Molti ricercatori hanno deciso di lasciare l’Italia. Credi sia la scelta migliore? Riusciremo a cambiare il sistema prima o poi? Non so dire se lasciare l'Italia sia la scelta giusta. Sicuramente nel nostro campo è molto importante la possibilità di effettuare esperienze in laboratori e ambienti di ricerca diversi, soprattutto nel caso di giovani ricercatori all’inizio della loro esperienza lavorativa. E se tale esperienza viene fatta in un paese straniero, in cui i mezzi a disposizione come anche la qualità della ricerca effettuata sono nettamente migliori rispetto all’Italia, allora ancora meglio.
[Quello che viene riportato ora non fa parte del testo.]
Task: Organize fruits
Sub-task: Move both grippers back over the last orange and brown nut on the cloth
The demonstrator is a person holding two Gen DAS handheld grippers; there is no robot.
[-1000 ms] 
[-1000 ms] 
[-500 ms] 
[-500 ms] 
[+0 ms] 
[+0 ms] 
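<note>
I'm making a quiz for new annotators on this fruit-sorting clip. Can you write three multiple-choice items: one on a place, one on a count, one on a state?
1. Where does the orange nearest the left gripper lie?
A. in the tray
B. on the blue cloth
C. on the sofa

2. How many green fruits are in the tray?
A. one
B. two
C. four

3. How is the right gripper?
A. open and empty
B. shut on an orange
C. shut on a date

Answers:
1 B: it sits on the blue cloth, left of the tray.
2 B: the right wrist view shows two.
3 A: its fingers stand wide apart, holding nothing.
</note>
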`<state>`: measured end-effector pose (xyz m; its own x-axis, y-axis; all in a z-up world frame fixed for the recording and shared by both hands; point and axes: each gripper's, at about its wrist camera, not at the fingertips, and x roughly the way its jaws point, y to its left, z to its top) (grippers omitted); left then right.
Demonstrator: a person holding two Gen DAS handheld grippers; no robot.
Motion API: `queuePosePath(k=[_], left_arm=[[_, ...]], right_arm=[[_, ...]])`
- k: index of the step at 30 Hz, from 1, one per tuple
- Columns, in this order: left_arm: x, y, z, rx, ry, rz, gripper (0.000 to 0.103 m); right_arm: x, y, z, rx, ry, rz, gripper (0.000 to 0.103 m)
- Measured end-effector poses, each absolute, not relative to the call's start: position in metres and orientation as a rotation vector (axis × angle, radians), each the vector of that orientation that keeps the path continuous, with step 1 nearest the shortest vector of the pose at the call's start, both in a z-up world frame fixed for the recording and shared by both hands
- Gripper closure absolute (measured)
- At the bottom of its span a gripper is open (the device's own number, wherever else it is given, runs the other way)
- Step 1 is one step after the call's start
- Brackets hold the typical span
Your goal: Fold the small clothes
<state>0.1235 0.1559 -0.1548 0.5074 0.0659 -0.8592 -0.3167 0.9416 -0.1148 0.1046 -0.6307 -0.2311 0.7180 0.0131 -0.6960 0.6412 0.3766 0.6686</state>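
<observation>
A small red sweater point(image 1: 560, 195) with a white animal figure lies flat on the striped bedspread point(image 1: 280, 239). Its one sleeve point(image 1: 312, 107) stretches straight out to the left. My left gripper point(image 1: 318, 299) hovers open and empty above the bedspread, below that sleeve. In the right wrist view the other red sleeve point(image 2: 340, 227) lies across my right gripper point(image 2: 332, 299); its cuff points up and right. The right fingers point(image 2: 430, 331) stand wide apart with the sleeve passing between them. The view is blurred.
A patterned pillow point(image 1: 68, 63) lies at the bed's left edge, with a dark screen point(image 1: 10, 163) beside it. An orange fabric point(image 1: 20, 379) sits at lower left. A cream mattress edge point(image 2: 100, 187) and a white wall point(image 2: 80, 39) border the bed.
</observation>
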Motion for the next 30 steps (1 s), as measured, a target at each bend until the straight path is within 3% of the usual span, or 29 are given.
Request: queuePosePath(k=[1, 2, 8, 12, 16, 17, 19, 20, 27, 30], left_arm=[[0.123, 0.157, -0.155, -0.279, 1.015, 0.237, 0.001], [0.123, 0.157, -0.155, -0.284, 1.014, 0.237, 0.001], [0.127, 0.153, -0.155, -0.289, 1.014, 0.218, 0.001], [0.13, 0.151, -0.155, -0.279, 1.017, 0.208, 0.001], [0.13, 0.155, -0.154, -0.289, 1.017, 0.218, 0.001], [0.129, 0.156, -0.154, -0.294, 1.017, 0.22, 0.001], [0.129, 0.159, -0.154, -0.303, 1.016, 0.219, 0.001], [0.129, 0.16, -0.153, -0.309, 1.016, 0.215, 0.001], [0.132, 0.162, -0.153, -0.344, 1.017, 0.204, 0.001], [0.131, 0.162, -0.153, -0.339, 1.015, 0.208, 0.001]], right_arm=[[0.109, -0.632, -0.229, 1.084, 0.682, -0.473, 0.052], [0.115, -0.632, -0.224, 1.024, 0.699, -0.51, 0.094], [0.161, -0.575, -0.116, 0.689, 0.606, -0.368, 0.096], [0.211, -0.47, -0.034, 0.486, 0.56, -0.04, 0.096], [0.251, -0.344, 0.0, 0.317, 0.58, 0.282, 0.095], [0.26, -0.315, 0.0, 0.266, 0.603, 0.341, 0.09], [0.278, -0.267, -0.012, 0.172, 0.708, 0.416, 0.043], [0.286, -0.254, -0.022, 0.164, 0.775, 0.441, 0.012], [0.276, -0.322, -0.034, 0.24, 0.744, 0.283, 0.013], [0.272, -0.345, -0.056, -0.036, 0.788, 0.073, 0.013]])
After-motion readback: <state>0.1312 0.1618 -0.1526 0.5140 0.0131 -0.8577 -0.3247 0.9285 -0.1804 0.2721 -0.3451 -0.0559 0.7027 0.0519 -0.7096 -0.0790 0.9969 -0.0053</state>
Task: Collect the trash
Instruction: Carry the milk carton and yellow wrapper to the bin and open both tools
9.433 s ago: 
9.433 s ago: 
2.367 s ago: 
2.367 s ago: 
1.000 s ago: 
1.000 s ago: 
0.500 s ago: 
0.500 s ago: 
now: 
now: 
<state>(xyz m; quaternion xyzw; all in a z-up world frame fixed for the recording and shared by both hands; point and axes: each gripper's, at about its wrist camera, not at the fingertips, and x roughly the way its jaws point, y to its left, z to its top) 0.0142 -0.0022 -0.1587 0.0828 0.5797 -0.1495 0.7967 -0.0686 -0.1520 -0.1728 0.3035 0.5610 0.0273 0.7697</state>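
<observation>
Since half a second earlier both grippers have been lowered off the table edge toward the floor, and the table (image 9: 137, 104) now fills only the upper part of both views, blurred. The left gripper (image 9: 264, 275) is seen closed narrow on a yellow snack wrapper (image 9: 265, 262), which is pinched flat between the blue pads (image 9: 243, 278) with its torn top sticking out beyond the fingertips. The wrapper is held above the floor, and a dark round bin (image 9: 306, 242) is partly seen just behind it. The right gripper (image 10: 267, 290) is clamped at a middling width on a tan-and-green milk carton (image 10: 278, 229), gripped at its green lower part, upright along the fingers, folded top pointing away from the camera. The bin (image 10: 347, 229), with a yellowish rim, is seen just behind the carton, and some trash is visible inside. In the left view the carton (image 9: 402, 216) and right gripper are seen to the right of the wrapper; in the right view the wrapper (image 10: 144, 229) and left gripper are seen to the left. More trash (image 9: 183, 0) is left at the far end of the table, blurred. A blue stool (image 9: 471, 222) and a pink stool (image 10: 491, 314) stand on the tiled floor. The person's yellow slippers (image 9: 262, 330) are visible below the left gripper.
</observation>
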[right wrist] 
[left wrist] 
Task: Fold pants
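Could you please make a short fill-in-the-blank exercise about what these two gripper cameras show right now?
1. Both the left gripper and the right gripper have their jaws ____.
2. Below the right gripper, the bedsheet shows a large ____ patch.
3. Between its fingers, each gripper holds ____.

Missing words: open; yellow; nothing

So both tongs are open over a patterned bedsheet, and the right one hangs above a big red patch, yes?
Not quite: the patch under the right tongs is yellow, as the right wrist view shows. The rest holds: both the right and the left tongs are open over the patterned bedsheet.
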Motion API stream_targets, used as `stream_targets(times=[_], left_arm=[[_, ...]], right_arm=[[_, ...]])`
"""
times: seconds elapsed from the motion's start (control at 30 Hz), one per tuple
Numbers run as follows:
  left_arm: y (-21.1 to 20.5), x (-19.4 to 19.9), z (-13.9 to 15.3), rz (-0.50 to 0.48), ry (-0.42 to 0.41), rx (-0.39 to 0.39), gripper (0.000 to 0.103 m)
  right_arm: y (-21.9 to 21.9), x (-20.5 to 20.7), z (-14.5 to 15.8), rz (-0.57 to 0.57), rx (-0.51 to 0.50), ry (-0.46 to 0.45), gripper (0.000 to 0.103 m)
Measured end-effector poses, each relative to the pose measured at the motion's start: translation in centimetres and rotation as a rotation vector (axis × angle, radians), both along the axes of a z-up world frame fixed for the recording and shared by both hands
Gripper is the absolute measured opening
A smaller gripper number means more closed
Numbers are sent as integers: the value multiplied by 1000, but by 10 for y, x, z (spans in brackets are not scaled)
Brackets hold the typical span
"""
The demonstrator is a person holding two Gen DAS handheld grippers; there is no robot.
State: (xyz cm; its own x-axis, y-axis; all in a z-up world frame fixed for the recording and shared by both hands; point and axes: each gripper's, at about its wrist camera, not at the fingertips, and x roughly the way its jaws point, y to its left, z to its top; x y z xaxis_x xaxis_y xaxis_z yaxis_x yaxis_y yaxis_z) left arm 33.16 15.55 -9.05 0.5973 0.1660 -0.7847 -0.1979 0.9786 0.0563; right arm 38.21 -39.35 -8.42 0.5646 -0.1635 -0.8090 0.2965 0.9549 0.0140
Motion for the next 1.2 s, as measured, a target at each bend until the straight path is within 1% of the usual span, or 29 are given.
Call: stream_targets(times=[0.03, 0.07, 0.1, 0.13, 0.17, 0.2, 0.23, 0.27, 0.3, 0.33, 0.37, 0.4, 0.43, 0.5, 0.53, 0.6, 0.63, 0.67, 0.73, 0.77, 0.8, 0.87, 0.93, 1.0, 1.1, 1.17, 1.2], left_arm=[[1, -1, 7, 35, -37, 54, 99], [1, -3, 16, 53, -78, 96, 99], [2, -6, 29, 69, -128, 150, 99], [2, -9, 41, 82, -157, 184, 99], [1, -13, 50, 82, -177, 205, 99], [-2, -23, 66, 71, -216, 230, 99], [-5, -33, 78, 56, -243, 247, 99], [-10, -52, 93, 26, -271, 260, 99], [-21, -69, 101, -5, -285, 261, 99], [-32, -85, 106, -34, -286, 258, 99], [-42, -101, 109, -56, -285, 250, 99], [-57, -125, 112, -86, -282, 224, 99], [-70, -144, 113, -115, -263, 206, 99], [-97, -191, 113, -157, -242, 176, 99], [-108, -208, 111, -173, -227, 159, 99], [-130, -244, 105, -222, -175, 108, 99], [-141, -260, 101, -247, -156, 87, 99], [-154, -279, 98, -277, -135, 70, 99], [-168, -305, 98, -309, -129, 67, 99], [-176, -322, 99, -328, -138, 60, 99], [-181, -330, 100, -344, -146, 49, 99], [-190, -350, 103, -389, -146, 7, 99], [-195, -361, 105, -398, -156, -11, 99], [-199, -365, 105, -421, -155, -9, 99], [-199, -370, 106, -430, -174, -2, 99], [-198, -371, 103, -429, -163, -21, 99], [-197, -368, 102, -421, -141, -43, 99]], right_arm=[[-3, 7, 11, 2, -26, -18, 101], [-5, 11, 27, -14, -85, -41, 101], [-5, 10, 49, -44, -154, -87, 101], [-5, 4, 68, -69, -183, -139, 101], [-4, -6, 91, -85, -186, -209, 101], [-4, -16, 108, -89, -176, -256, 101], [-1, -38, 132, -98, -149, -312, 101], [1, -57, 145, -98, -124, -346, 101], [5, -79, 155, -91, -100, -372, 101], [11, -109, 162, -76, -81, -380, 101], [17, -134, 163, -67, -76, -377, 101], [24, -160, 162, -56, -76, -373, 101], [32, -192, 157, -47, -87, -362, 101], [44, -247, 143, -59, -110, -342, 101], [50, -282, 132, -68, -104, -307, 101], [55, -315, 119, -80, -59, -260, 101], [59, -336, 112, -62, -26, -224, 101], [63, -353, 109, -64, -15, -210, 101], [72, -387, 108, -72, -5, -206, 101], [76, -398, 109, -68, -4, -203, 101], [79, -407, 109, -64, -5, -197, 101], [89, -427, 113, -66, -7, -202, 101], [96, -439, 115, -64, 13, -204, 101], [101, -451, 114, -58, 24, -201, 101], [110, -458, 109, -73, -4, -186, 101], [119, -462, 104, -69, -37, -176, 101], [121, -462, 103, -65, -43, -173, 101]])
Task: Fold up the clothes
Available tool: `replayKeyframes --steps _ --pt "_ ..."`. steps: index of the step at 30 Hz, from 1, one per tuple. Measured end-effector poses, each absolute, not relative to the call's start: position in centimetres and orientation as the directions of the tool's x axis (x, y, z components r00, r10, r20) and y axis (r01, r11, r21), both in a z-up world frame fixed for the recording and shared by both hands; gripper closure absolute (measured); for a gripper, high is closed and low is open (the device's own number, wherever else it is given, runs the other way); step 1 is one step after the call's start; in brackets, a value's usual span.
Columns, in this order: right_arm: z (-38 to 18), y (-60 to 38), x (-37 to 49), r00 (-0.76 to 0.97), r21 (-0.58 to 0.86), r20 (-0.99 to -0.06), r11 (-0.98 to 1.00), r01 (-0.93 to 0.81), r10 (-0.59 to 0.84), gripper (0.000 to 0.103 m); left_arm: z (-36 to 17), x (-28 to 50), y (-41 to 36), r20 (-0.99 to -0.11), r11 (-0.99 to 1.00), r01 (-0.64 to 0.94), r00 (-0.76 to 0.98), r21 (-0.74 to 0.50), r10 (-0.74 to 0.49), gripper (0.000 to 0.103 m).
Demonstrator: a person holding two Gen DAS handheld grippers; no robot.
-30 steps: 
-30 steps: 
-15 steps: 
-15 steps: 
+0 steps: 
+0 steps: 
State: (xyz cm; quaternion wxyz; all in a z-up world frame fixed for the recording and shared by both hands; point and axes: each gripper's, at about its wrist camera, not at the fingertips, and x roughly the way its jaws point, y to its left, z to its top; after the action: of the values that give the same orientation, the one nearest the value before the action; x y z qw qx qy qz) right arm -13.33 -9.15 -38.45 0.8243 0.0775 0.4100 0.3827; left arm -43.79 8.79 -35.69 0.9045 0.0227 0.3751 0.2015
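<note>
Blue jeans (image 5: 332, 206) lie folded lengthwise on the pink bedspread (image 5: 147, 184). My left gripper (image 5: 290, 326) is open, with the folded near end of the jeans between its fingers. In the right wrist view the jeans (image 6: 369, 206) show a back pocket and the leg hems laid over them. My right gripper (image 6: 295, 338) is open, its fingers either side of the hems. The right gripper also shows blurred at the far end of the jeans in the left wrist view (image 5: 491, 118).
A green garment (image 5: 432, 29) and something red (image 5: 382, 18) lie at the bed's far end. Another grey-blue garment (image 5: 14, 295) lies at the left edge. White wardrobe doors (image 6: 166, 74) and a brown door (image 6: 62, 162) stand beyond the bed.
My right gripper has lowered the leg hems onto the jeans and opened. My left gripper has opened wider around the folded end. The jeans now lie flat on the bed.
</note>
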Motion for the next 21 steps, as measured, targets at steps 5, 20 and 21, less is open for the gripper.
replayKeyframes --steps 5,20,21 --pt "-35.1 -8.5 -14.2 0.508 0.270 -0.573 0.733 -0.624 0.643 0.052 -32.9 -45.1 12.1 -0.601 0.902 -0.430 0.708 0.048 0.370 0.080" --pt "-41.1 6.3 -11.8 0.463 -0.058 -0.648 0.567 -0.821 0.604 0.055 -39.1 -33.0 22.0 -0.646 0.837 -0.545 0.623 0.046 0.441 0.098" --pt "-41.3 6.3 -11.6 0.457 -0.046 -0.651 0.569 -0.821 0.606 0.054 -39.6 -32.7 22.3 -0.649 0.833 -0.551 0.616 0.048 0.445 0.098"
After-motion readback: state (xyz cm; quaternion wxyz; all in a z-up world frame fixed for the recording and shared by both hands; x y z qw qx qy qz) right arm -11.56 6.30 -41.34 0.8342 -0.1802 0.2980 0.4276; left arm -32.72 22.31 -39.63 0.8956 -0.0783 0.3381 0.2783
Inoltre come ben sappiamo, la ricerca in Italia è sottopagata e le prospettive di lavoro per un giovane che comincia la propria carriera lavorativa sono praticamente inesistenti. Siamo tutti consapevoli che restando in Italia ci attende una vita di precariato e a volte la necessità per poter vivere dignitosamente di cambiare completamente lavoro. Quindi si, forse la scelta di lasciare l’Italia e svolgere questo lavoro in un altro paese rappresenta una valida alternativa. Ma non dimentichiamoci che il lavoro è solo una sfera dalla vita e che la maggior parte dei ricercatori che sono costretti dalla realtà delle cose ad abbandonare il nostro paese lasciano qui i propri affetti e la propria vita privata e che molte volte andare via rappresenta una scelta definitiva, perché se la vita da ricercatore in Italia non è facile, il ritorno lo è ancora meno. Ho visto ricercatori con curriculum favolosi che al rientro dagli Stati Uniti hanno trovato di fronte a loro solo porte chiuse perché la scelta di partire li aveva tagliati fuori dalle lunghe file di attesa delle ben note ‘stabilizzazioni’ italiane. In sostanza non avevano fatto la fila per il posto fisso....riusciremo a cambiare il sistema?